** Aim of the task **
Work through the data line by line, gathering every line that has the word "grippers".

** The data **
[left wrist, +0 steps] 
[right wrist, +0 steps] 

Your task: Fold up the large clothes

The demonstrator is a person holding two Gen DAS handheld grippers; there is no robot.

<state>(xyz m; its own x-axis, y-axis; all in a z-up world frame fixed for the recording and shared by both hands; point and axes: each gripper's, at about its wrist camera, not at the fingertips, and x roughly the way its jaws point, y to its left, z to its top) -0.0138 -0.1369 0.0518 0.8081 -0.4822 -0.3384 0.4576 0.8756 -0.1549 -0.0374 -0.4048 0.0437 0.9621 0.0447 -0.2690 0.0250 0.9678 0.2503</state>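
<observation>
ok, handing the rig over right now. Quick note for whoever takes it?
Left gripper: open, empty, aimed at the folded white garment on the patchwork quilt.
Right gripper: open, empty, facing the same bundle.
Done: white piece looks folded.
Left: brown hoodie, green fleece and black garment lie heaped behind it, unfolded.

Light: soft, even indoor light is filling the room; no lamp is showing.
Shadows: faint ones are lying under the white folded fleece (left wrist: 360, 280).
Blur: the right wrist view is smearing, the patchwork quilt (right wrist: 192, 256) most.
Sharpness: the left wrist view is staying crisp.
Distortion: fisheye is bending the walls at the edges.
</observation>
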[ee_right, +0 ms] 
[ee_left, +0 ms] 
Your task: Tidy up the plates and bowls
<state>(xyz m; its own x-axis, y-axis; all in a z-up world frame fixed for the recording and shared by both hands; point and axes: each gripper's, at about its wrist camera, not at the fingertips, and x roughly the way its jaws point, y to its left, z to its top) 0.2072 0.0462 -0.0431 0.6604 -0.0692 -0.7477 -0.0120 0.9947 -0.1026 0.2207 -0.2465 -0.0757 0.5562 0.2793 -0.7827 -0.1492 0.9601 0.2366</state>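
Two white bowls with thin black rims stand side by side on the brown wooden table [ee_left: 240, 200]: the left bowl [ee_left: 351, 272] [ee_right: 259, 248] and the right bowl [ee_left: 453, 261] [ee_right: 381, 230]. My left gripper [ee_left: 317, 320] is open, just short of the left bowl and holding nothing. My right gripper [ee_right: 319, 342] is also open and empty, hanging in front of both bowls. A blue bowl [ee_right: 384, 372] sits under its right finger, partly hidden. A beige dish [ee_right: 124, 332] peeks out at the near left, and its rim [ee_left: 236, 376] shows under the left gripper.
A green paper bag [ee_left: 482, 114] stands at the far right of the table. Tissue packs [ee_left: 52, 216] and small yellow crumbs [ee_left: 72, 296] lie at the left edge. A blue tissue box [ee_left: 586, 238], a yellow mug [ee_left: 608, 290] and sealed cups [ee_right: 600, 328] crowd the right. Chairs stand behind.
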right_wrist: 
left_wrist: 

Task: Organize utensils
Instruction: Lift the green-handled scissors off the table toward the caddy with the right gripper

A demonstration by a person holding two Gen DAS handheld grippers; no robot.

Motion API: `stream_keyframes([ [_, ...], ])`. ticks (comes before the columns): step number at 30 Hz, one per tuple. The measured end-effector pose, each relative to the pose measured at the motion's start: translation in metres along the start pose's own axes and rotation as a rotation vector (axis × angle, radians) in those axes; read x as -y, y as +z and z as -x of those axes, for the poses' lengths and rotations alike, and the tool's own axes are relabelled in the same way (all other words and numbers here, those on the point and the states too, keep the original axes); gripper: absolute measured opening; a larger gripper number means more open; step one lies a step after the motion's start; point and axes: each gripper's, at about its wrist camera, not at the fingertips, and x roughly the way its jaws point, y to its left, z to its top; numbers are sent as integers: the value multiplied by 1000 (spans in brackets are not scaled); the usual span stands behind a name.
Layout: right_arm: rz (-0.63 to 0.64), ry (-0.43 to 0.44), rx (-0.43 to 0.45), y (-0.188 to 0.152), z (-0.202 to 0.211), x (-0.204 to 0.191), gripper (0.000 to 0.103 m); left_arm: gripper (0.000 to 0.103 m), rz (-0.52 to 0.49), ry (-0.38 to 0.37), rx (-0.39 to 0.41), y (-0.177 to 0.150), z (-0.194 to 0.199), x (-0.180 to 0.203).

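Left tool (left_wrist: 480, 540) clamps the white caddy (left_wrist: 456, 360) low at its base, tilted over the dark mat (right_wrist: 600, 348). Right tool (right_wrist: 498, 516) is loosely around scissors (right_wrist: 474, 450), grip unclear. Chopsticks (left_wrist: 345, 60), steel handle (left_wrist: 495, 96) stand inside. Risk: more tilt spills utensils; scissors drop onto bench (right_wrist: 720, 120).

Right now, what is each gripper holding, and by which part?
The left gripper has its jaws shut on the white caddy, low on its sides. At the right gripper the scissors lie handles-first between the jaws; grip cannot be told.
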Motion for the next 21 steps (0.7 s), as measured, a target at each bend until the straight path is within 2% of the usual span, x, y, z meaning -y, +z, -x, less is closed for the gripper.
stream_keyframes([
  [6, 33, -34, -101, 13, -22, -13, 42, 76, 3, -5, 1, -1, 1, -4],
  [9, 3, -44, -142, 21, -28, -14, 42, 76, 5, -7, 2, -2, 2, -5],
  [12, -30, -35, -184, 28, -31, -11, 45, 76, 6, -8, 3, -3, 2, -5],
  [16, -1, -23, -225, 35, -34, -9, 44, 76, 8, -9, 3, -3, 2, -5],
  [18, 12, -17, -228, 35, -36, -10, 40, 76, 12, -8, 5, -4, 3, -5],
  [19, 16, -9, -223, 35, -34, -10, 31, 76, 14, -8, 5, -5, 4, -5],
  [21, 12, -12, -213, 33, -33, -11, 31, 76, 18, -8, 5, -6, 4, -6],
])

** Task solution **
The demonstrator is a person holding two Gen DAS handheld grippers; there is no robot.
A demonstration by a person holding two Gen DAS handheld grippers; no robot.

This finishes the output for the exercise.